[EXERCISE DESCRIPTION]
Every record shown below should be duplicated exactly.

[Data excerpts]

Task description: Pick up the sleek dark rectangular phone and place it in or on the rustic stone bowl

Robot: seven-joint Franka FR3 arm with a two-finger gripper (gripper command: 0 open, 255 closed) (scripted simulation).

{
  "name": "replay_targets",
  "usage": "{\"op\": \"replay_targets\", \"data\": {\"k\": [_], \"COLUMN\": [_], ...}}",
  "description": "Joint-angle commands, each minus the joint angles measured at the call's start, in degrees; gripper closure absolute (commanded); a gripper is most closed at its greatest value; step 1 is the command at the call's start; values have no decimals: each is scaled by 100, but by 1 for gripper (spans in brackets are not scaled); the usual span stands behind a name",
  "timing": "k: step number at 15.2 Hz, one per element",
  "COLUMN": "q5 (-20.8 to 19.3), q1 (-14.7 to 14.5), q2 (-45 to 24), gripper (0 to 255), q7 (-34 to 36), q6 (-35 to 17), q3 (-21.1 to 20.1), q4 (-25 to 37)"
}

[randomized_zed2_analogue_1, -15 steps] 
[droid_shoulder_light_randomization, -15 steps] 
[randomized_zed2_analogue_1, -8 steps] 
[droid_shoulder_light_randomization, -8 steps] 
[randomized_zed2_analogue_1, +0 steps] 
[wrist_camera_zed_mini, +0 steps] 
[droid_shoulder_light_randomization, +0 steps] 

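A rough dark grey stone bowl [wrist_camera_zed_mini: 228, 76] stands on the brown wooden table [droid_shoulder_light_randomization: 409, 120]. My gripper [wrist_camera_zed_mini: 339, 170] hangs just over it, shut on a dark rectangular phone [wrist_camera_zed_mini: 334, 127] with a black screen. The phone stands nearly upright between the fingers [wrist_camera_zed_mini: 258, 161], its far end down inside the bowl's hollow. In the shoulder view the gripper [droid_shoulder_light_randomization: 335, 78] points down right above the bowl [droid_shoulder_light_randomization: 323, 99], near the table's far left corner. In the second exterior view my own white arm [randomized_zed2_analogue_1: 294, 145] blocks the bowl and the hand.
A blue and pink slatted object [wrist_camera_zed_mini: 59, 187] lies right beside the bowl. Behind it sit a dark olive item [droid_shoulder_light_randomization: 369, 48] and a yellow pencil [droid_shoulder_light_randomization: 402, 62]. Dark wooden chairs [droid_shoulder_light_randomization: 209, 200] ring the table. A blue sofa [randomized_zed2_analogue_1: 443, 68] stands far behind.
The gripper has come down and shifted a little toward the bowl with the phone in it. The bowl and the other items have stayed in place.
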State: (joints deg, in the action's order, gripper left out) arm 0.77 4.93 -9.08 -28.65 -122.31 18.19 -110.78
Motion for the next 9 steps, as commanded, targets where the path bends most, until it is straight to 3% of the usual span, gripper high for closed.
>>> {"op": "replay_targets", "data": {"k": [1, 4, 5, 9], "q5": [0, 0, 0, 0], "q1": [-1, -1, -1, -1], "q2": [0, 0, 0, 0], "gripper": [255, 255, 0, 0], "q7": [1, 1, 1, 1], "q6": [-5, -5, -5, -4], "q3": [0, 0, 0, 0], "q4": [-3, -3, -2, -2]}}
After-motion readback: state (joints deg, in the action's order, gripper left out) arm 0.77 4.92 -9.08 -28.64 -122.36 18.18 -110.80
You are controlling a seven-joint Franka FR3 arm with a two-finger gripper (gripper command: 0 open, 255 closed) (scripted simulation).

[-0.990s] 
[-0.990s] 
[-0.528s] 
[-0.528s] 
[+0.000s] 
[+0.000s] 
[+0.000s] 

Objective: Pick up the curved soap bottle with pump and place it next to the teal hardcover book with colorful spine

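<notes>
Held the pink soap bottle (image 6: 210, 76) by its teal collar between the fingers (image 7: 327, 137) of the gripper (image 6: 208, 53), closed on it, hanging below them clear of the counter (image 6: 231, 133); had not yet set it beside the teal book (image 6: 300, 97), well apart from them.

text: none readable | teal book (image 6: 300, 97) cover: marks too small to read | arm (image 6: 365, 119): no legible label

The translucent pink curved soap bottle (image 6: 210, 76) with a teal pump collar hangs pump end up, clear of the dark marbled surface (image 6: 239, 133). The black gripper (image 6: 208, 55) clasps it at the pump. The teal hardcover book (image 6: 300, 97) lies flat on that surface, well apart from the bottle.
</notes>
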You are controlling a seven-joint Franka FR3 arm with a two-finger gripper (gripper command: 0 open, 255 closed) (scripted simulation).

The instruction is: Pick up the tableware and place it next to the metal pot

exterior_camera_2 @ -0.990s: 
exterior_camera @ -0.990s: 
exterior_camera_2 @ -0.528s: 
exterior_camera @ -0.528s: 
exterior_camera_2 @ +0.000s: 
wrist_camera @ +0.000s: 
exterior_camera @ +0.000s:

[REPLY TO THE EXERCISE]
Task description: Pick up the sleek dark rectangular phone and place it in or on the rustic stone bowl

Robot: seven-joint Franka FR3 arm with a two-finger gripper (gripper command: 0 open, 255 closed) (scripted simulation).

{
  "name": "replay_targets",
  "usage": "{\"op\": \"replay_targets\", \"data\": {\"k\": [_], \"COLUMN\": [_], ...}}",
  "description": "Joint-angle commands, each minus the joint angles measured at the call's start, in degrees; gripper closure absolute (commanded); a gripper is most closed at its greatest value; step 1 is the command at the call's start; values have no decimals: each is scaled by 100, but by 1 for gripper (spans in brackets are not scaled); the usual span stands behind a name",
  "timing": "k: step number at 15.2 Hz, one per element",
  "COLUMN": "q5 (-20.8 to 19.3), q1 (-14.7 to 14.5), q2 (-45 to 24), gripper (0 to 255), q7 (-34 to 36), q6 (-35 to 17), q3 (-21.1 to 20.1), q4 (-25 to 37)"
}

[randomized_zed2_analogue_1, -15 steps] 
[droid_shoulder_light_randomization, -15 steps] 
[randomized_zed2_analogue_1, -8 steps] 
[droid_shoulder_light_randomization, -8 steps] 
[randomized_zed2_analogue_1, +0 steps] 
[wrist_camera_zed_mini, +0 steps] 
[droid_shoulder_light_randomization, +0 steps] 

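A rough dark grey stone bowl [wrist_camera_zed_mini: 228, 76] stands on the brown wooden table [droid_shoulder_light_randomization: 409, 120]. My gripper [wrist_camera_zed_mini: 339, 170] hangs just over it, shut on a dark rectangular phone [wrist_camera_zed_mini: 334, 127] with a black screen. The phone stands nearly upright between the fingers [wrist_camera_zed_mini: 258, 161], its far end down inside the bowl's hollow. In the shoulder view the gripper [droid_shoulder_light_randomization: 335, 78] points down right above the bowl [droid_shoulder_light_randomization: 323, 99], near the table's far left corner. In the second exterior view my own white arm [randomized_zed2_analogue_1: 294, 145] blocks the bowl and the hand.
A blue and pink slatted object [wrist_camera_zed_mini: 59, 187] lies right beside the bowl. Behind it sit a dark olive item [droid_shoulder_light_randomization: 369, 48] and a yellow pencil [droid_shoulder_light_randomization: 402, 62]. Dark wooden chairs [droid_shoulder_light_randomization: 209, 200] ring the table. A blue sofa [randomized_zed2_analogue_1: 443, 68] stands far behind.
The gripper has come down and shifted a little toward the bowl with the phone in it. The bowl and the other items have stayed in place.
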State: (joints deg, in the action's order, gripper left out) arm 0.77 4.93 -9.08 -28.65 -122.31 18.19 -110.78
Motion for the next 9 steps, as commanded, targets where the path bends most, until it is straight to 3% of the usual span, gripper high for closed.
>>> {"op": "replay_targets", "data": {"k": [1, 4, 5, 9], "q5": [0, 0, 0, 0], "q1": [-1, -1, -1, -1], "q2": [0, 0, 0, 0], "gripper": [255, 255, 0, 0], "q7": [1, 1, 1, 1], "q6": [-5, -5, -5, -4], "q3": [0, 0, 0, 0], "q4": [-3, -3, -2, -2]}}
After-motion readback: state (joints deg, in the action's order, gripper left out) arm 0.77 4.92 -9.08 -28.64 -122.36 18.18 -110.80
You are controlling a seven-joint Franka FR3 arm with a two-finger gripper (gripper command: 0 open, 255 closed) (scripted simulation).

[-0.990s] 
[-0.990s] 
[-0.528s] 
[-0.528s] 
[+0.000s] 
[+0.000s] 
[+0.000s] 

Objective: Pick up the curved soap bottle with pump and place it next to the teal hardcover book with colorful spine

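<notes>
Held the pink soap bottle (image 6: 210, 76) by its teal collar between the fingers (image 7: 327, 137) of the gripper (image 6: 208, 53), closed on it, hanging below them clear of the counter (image 6: 231, 133); had not yet set it beside the teal book (image 6: 300, 97), well apart from them.

text: none readable | teal book (image 6: 300, 97) cover: marks too small to read | arm (image 6: 365, 119): no legible label

The translucent pink curved soap bottle (image 6: 210, 76) with a teal pump collar hangs pump end up, clear of the dark marbled surface (image 6: 239, 133). The black gripper (image 6: 208, 55) clasps it at the pump. The teal hardcover book (image 6: 300, 97) lies flat on that surface, well apart from the bottle.
</notes>
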You are controlling a seven-joint Franka FR3 arm with a two-finger gripper (gripper command: 0 open, 255 closed) (scripted simulation).

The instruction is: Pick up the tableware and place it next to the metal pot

exterior_camera_2 @ -0.990s: 
exterior_camera @ -0.990s: 
exterior_camera_2 @ -0.528s: 
exterior_camera @ -0.528s: 
exterior_camera_2 @ +0.000s: 
wrist_camera @ +0.000s: 
exterior_camera @ +0.000s:

No further output is required for this answer.